Understanding your relationship with money can be a game changer. Hopefully, a mentor can help you down this path by contrasting what you think about money with their practices and thoughts about money.
We all have different views of money. We typically get our perspective of money from our parents. A good indicator of your habits with money can be seen in how your parents spend money. I know, it's not what you want to hear.
Do you want to be better than your parents? If you do, you need to understand what your natural tendencies are so you can be aware of them.
Financial awareness is everything.
This is important because if you grew up in a family that didn't have much money, it's safe to say your view of money will be different than someone who got a brand new BMW for their 16th birthday. Neither way is right or wrong; it's just different.

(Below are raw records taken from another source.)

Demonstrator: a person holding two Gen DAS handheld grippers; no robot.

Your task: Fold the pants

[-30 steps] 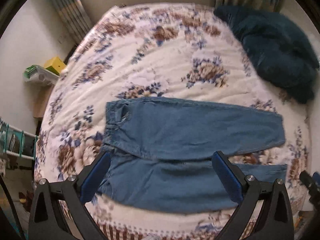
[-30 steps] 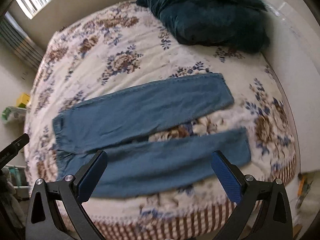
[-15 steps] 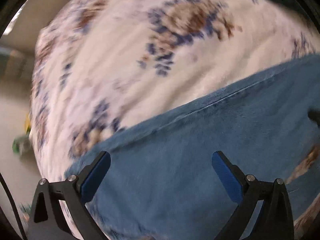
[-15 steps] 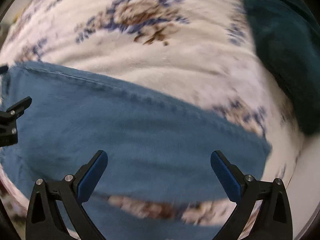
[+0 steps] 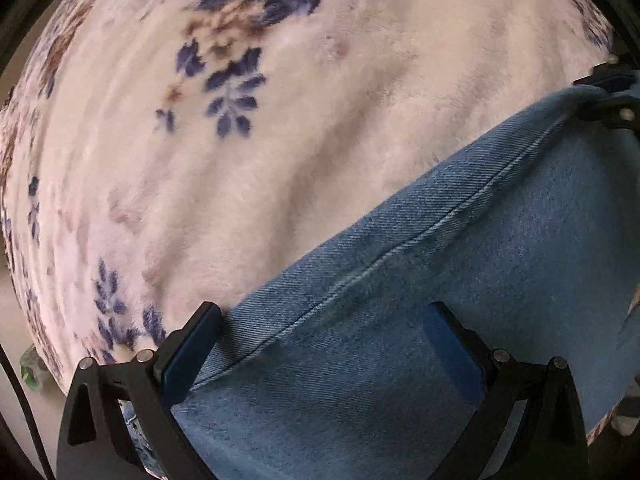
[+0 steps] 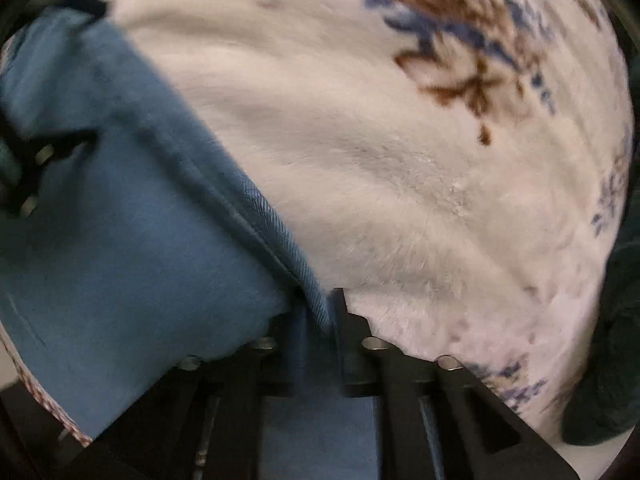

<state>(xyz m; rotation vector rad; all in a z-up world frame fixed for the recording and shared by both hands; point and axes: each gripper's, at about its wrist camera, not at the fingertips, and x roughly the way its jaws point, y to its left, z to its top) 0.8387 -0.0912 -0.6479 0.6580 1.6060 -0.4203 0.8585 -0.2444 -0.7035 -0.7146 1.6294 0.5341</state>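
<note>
Blue denim pants [image 5: 460, 280] lie flat on a floral bedspread [image 5: 280, 140]. My left gripper [image 5: 320, 344] is open, low over the far leg, its fingers straddling the outer seam edge. My right gripper [image 6: 320, 312] is shut on the outer seam edge of the same pants [image 6: 120, 240], the denim pinched between the black fingers. The right gripper shows at the right edge of the left wrist view [image 5: 616, 96]. The left gripper shows at the left edge of the right wrist view [image 6: 36, 168].
The pale plush bedspread [image 6: 420, 180] with blue and brown flowers stretches beyond the pants. A dark teal pillow [image 6: 612, 340] lies at the right edge of the right wrist view. The bed's edge and floor show at the lower left [image 5: 16, 340].
Both grippers have dropped from high above the bed down onto the far pant leg's outer edge. The right gripper has shut on the seam; the left stays open.
</note>
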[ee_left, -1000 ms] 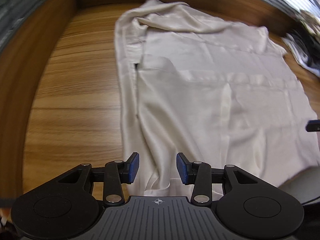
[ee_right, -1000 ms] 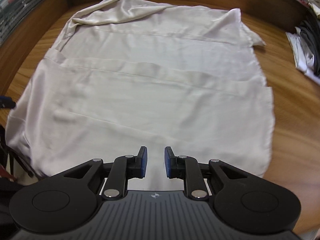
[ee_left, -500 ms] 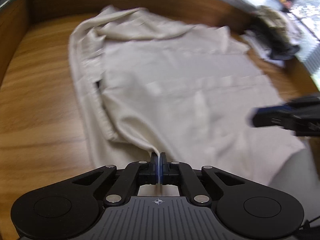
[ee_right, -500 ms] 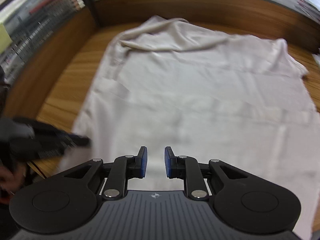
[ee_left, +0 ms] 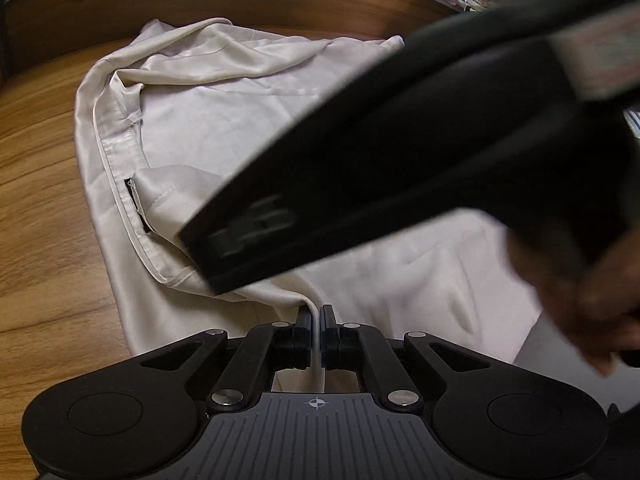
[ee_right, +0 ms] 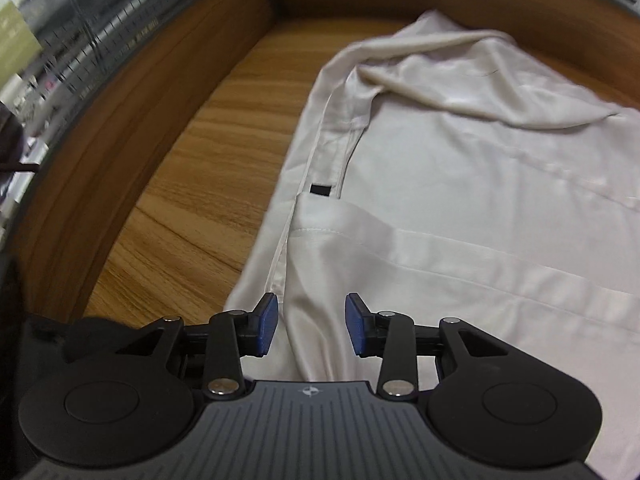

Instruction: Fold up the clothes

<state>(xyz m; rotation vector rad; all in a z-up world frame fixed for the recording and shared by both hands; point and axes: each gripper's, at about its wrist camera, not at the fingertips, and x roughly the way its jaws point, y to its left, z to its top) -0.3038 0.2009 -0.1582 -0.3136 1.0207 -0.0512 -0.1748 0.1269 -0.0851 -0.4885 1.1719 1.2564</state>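
Note:
A cream garment (ee_left: 224,132) lies spread on the wooden table (ee_left: 40,200). My left gripper (ee_left: 316,320) is shut on a pinched fold at the garment's near edge, and the cloth rises in a small peak into its jaws. In the right wrist view my right gripper (ee_right: 310,324) hovers over the garment (ee_right: 460,200) near its left seam, a little nearer than a black tag (ee_right: 321,189). Its jaws are opening, and a soft ridge of cloth lies between the blue pads (ee_right: 267,322) without being pressed. The right tool's black body (ee_left: 400,152) crosses the left wrist view and hides the garment's middle.
A raised wooden rim (ee_right: 120,120) runs along the table's left and far sides. Bare wood (ee_right: 192,208) shows to the left of the garment. A person's hand (ee_left: 580,300) holds the right tool at the right of the left wrist view.
My left gripper closed on the garment's near edge and lifted a small fold. My right gripper swept left across the garment to its left seam, its jaws widened, and it now blocks the left wrist view.

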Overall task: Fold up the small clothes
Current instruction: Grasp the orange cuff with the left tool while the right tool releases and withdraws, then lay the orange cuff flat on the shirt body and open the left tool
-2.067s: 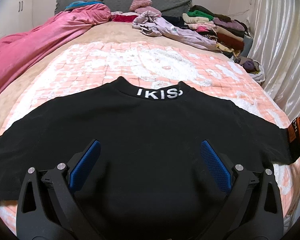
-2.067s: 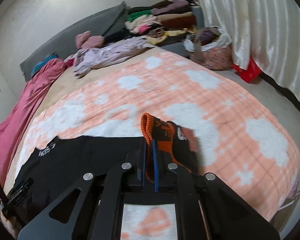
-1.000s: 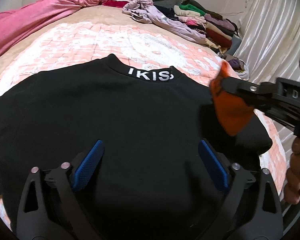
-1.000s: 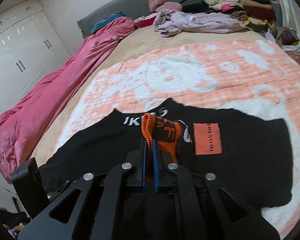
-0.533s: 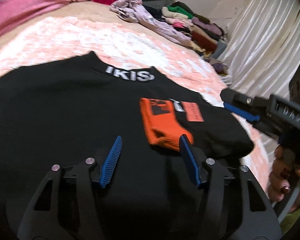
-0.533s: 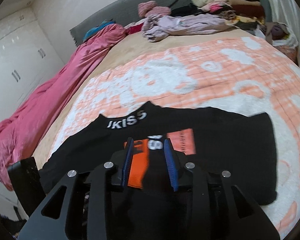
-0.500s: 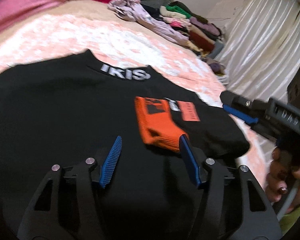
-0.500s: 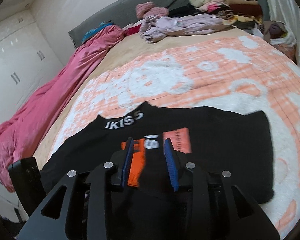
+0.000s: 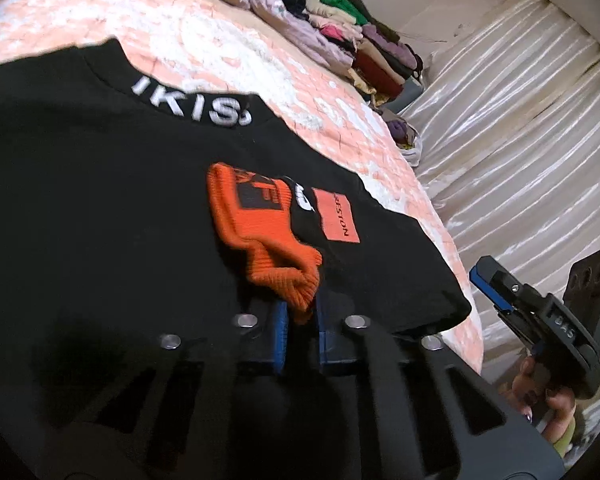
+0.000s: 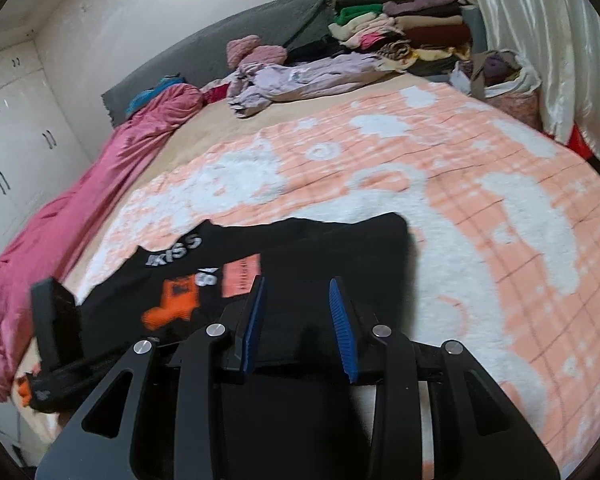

Regardless of how you view money, it's good to take a hard look at your spending habits to see what may surface. You may discover that you spend more on a particular area of life that you didn't realize. Your tendencies can be a powerful predictor of your future success.
Most people get stuck in the trap of "this is how I was raised" mentality
If you want to take your money more seriously, track your spending for a couple of months to identify any trends that may surface. If you're spending more than $200 or $300 a month on an item, highlight it in red or orange.
If you're spending $75 - $200 on something, you also need to take note. The idea is to see what those things are and ask yourself it's reasonable that you're spending that much on this stuff.
I remember early in my twenties after I finished up college, I got my first real job at a bank. I'll just be honest and say, it was terrible. My first day I was excited because I wore a tie and dressed up real fancy but after that, I hated it.
Life lesson: I learned I didn't want to wear a tie every day, so I quit to go work at a coffee shop until I could find a better job.
All that to say, during this time I began striving to save at least $1,000 in my personal savings account. It was a goal I wanted to reach early so that I could have that safety net.
I think about it now, and $1,000 doesn't seem like much, but when you don't make much as a young professional, it can take some time.
It was helpful for me to set that goal, write it down, and contribute to reaching it each pay period, no matter how little I added. There were times that I only put $15 or $20 towards that goal, but I gained satisfaction that I was doing what I could.
Eventually, I reached my goal.
The point is that you need to set goals for yourself. YOU NEED TO SET GOALS. Without goals, you have no plan, and without a plan, you will not make progress.
Ask the millions of Americans that are still filing bankruptcy and make hundreds of thousands of dollars a year.
1. Save $1,000 in an emergency fund
2. Make higher payments towards student loans or car payment each month to get ahead of payments and pay it off loan early
3. Save three months of living expenses in a high-interest savings account
4. Open a retirement account or begin contributing to a 401k
These are general goals you can shoot for. Some you may already be doing; some maybe not. Even if you think these goals are "basic," it's important to write them down and commit to taking some step each month towards reaching that goal, even if it's $20 a month.
This is by far the biggest advice I have for young 20-somethings getting started out. You need to do your thing.
Do the best you can with what you have
I had friends right out of college making nearly 6 figure salaries. Did I? Heck no! My first job out of college working at the bank was $23,000 a year.... Yes, $23k!....
I ate tuna every day for lunch. Side note: I no longer eat tuna because it reminds me of how broke I used to be.
My point is, regardless of how much you are making or how much your friends are making, you can still work towards improving your situation.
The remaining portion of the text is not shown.